Action item =
The answer must be only the lines below from the one holding "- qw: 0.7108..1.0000" down to the one holding "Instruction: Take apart", ends included, printed exactly; please omit all pictures.
══ Exercise materials ══
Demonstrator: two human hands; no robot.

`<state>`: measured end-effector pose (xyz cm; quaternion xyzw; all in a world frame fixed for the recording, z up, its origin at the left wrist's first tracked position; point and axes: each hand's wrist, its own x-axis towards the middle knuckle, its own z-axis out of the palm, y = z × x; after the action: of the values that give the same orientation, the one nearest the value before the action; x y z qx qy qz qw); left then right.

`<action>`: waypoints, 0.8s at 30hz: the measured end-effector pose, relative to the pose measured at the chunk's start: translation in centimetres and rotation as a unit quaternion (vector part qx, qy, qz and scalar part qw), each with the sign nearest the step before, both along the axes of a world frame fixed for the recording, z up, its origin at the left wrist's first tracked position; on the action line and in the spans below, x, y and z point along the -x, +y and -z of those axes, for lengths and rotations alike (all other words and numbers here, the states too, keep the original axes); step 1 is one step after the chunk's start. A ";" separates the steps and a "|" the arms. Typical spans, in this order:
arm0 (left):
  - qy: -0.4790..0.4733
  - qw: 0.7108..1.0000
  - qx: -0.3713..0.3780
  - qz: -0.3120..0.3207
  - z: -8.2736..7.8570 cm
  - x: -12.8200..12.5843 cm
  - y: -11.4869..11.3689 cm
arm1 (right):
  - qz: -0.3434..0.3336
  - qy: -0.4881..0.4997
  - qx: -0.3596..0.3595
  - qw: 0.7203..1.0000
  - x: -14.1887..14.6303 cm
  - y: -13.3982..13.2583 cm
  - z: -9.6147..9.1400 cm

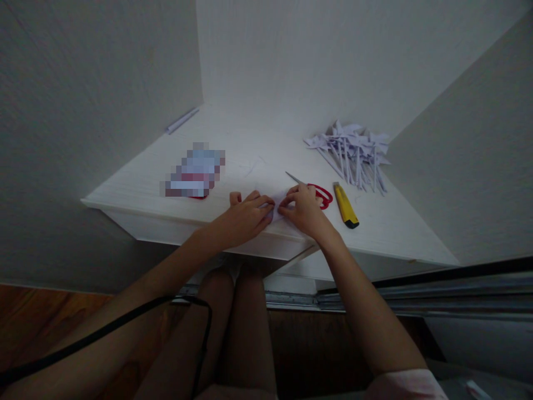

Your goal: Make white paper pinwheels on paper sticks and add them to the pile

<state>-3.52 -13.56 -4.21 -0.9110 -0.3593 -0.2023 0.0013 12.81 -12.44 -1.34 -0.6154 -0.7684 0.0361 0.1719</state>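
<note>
Near the white tabletop's (400, 228) front edge, the left hand (250, 214) and right hand (306, 208) hold a folded paper (279, 210) between them, fingers narrowly pinched. Red-handled scissors (328, 193) lie beside the right hand, then a yellow cutter (345, 205); farther back, piled paper shapes on sticks (353, 153).

Dim greyish light, white tabletop (266, 141) palest, dark shadow beneath, 1 pixelated patch (194, 172), wide-angle stretch toward edges
</note>
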 end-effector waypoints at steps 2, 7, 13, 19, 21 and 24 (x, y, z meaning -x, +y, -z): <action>-0.001 1.000 0.002 0.006 0.1 0.0 0.1 | 0.018 -0.014 0.013 1.000 0.2 0.0 -0.1; 0.003 1.000 -0.009 0.015 0.5 0.0 0.4 | 0.023 -0.016 0.027 0.999 0.4 0.0 -0.1; 0.021 0.999 -0.032 0.003 0.3 0.1 -0.1 | -0.018 0.042 0.026 0.999 -0.1 0.2 0.2; 0.023 0.999 -0.035 0.023 0.3 0.2 0.0 | -0.032 0.063 0.005 0.997 -0.4 0.3 0.7; 0.021 0.999 -0.035 0.029 0.4 0.2 0.2 | -0.045 0.070 -0.004 0.997 -0.6 0.5 0.9; 0.025 0.999 -0.031 0.027 0.5 0.3 0.2 | -0.067 0.096 -0.015 0.993 -1.3 0.6 1.0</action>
<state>-3.79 -13.37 -4.69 -0.9246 -0.3281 -0.1905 0.0334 14.07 -11.86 -2.31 -0.5538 -0.7881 0.0948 0.2514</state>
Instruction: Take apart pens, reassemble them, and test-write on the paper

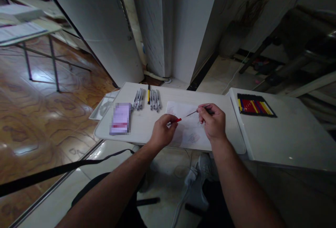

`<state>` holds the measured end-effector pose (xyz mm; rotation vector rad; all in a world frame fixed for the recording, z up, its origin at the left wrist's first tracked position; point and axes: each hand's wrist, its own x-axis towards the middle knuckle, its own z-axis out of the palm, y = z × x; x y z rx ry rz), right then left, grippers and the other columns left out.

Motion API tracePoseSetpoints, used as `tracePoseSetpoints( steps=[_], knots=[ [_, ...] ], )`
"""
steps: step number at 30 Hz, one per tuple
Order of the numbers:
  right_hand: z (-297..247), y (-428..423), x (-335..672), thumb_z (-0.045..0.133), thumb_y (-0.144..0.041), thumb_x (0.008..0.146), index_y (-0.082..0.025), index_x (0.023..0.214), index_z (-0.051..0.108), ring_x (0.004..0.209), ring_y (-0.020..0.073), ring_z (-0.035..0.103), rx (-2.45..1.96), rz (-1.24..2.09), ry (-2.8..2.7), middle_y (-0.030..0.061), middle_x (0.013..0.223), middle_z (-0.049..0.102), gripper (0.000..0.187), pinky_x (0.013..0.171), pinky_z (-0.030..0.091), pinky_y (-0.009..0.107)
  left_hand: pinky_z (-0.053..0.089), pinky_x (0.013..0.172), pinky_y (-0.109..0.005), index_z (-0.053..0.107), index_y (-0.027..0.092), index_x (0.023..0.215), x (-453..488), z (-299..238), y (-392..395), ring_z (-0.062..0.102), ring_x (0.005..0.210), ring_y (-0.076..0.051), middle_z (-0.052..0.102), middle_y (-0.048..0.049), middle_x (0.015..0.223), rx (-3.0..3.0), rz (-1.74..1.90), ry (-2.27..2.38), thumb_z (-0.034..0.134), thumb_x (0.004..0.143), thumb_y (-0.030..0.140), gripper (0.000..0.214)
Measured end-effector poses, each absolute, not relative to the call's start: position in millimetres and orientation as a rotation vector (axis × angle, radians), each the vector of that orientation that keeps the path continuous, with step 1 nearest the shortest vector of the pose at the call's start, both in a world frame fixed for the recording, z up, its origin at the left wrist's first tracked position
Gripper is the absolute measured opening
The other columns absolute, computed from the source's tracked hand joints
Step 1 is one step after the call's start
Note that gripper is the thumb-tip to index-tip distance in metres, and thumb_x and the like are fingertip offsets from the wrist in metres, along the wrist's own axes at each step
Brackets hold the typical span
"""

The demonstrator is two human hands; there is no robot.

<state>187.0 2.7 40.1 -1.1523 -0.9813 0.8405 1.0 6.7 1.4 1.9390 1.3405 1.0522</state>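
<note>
My left hand (163, 130) is closed in a pinch on a small red-tipped pen part (177, 120) just above a sheet of white paper (187, 133) with faint scribbles. My right hand (212, 121) is closed round a dark pen barrel (210, 111), and a thin dark refill (191, 114) runs from it toward the red tip. Both hands hover over the small white table (141, 123).
Two clusters of several clear pens (138, 99) (155, 100) and one yellow-black pen (148, 94) lie at the table's back. A purple packet (120, 118) lies left. An open box of coloured pens (255, 105) sits on the second white table (288, 137) to the right.
</note>
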Motion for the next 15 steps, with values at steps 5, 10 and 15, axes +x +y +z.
tracePoseSetpoints(
  steps=[5,10,15],
  knots=[
    [48.7,0.5,195.2,0.070,-0.028,0.076,-0.021,0.079,0.064,0.047,0.0071,0.047,-1.027,0.874,-0.946,-0.0023,0.069,0.062,0.010,0.043,0.035,0.022,0.051,0.081,-0.030,0.064,0.021,0.088,-0.2,4.4,5.5,0.064,0.085,-0.016,0.070,-0.0009,0.089,1.898,1.104,1.340,0.063,0.079,0.015,0.011],
    [47.5,-0.4,192.8,0.069,-0.029,0.077,-0.021,0.079,0.064,0.048,0.0072,0.046,-1.026,0.913,-0.967,-0.0022,0.071,0.063,0.010,0.045,0.035,0.022,0.050,0.082,-0.030,0.064,0.021,0.090,-0.3,2.0,4.8,0.065,0.090,-0.017,0.071,-0.0014,0.092,1.881,1.147,1.312,0.063,0.079,0.016,0.012],
    [46.7,-0.8,188.7,0.071,-0.028,0.075,-0.021,0.079,0.065,0.047,0.0072,0.046,-1.005,0.935,-0.972,-0.0021,0.070,0.063,0.010,0.044,0.035,0.023,0.050,0.084,-0.030,0.064,0.021,0.090,-0.8,1.6,4.9,0.065,0.090,-0.016,0.071,-0.0013,0.093,1.910,1.164,1.283,0.062,0.079,0.014,0.013]
  ],
)
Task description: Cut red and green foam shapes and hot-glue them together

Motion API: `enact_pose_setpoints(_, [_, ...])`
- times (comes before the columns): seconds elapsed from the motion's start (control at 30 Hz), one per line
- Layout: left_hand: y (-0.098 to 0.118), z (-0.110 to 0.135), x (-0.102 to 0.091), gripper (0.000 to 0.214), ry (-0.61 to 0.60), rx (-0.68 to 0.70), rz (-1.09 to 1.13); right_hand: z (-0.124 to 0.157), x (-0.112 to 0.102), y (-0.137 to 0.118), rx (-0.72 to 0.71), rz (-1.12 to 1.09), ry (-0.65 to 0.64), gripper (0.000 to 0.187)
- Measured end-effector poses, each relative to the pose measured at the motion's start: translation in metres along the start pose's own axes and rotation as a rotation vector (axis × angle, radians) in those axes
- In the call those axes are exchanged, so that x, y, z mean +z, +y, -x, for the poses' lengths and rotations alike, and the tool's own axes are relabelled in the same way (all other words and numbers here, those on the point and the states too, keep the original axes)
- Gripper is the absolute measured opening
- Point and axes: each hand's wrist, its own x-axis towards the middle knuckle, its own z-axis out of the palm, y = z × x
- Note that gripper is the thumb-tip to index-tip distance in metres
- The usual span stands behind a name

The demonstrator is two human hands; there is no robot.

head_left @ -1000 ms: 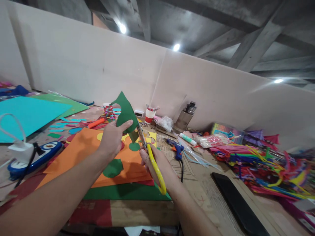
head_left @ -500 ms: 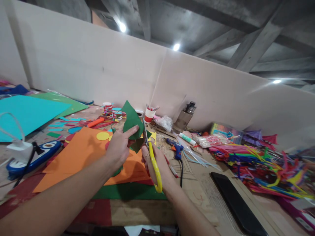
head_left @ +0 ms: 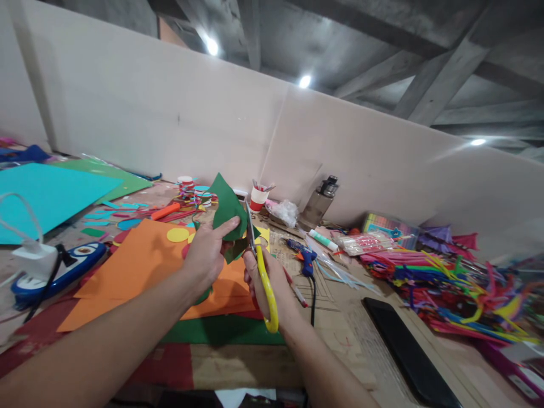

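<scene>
Partly, the hands (head_left: 206, 255) cover the green paper (head_left: 228, 205) and yellow scissors (head_left: 268, 289).

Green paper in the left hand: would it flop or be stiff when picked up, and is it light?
The green paper is probably fairly stiff for a sheet: its pointed top stands above the left hand without drooping. It is likely light, since it looks thin. A push might still bend it, as its upper part stands free.

Cup (head_left: 257, 202) behind scissors (head_left: 267, 293), phone (head_left: 410, 352) at right
</scene>
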Motion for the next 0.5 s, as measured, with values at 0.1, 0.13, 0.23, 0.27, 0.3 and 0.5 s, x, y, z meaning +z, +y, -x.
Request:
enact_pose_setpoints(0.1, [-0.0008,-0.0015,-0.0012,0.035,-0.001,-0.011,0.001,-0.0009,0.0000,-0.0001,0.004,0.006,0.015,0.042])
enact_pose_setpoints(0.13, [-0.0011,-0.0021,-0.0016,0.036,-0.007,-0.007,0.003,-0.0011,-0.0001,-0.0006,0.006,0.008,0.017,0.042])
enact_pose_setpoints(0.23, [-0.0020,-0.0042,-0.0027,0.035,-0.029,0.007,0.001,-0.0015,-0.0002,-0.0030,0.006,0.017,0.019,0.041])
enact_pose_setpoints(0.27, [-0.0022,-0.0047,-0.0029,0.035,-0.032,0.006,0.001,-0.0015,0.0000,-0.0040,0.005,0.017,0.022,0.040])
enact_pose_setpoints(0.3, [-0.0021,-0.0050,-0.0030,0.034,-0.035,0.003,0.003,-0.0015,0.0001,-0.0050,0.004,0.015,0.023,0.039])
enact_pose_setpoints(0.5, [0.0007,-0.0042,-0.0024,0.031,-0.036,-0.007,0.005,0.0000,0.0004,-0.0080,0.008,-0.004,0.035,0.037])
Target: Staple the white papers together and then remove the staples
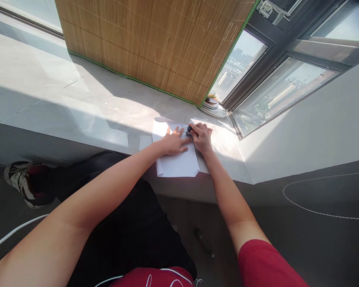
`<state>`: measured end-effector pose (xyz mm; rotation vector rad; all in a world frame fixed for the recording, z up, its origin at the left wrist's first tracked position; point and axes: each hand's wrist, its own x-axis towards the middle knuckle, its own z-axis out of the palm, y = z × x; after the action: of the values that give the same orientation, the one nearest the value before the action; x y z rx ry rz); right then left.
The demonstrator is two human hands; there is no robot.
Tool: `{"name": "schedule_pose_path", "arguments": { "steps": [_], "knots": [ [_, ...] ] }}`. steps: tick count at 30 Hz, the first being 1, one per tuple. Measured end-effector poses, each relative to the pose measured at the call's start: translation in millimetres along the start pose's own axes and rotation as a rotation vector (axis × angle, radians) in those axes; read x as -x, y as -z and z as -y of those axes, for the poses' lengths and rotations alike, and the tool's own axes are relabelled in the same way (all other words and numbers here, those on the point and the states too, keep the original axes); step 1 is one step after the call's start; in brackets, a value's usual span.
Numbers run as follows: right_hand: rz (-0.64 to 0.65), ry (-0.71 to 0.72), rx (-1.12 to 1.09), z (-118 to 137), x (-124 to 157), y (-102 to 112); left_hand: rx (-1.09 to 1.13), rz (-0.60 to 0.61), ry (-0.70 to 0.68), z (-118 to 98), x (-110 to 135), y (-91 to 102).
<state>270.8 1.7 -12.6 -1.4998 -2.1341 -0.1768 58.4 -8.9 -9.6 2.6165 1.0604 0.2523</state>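
Through the head camera I have a plain white sheet of paper (178, 165) lying on the pale, glossy stone-like window sill (104, 111), its lower end reaching past the front edge. The sheet looks smooth and bright; its lower left corner curls up, its lower right corner is cut or folded at a slant, and its top edge is wavy. My left hand (176, 142) lies flat on it, palm down, fingers spread wide, gripping nothing. My right hand (202, 137) is closed around a small tool with a rounded black end and silvery metal parts (189, 128), at the sheet's right side beside the left fingertips. Fingers hide much of the tool, so I cannot tell its full shape.
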Motion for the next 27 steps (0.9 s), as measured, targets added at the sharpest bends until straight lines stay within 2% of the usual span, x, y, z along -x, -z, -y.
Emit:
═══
Answer section =
  - qw: 0.7108..1.0000
  - qx: -0.3713..0.3780
  - qz: -0.3120..0.3207
  - z: -8.2736..7.8570 cm
  - x: -12.8200..12.5843 cm
  - y: -11.4869..11.3689 cm
arm1 (right):
  - qz: -0.3434..0.3336
  - qy: -0.4881..0.4997
  - qx: -0.3596..0.3595
  - qw: 0.7203..1.0000
  - x: -14.1887..14.6303 cm
  - y: -13.3982..13.2583 cm
  - z: -9.6147..9.1400 cm


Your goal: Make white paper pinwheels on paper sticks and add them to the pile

<state>-3.52 -13.56 -4.21 -0.9110 -0.3593 -0.2023 0.0013 12.81 -12.44 -1.34 -0.6154 -0.7684 0.0361 0.1719</state>
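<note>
Near the white tabletop's (400, 228) front edge, the left hand (250, 214) and right hand (306, 208) hold a folded paper (279, 210) between them, fingers narrowly pinched. Red-handled scissors (328, 193) lie beside the right hand, then a yellow cutter (345, 205); farther back, piled paper shapes on sticks (353, 153).

Dim greyish light, white tabletop (266, 141) palest, dark shadow beneath, 1 pixelated patch (194, 172), wide-angle stretch toward edges
</note>
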 end-effector waypoints at steps 2, 7, 13, 19, 21 and 24 (x, y, z meaning -x, +y, -z): <action>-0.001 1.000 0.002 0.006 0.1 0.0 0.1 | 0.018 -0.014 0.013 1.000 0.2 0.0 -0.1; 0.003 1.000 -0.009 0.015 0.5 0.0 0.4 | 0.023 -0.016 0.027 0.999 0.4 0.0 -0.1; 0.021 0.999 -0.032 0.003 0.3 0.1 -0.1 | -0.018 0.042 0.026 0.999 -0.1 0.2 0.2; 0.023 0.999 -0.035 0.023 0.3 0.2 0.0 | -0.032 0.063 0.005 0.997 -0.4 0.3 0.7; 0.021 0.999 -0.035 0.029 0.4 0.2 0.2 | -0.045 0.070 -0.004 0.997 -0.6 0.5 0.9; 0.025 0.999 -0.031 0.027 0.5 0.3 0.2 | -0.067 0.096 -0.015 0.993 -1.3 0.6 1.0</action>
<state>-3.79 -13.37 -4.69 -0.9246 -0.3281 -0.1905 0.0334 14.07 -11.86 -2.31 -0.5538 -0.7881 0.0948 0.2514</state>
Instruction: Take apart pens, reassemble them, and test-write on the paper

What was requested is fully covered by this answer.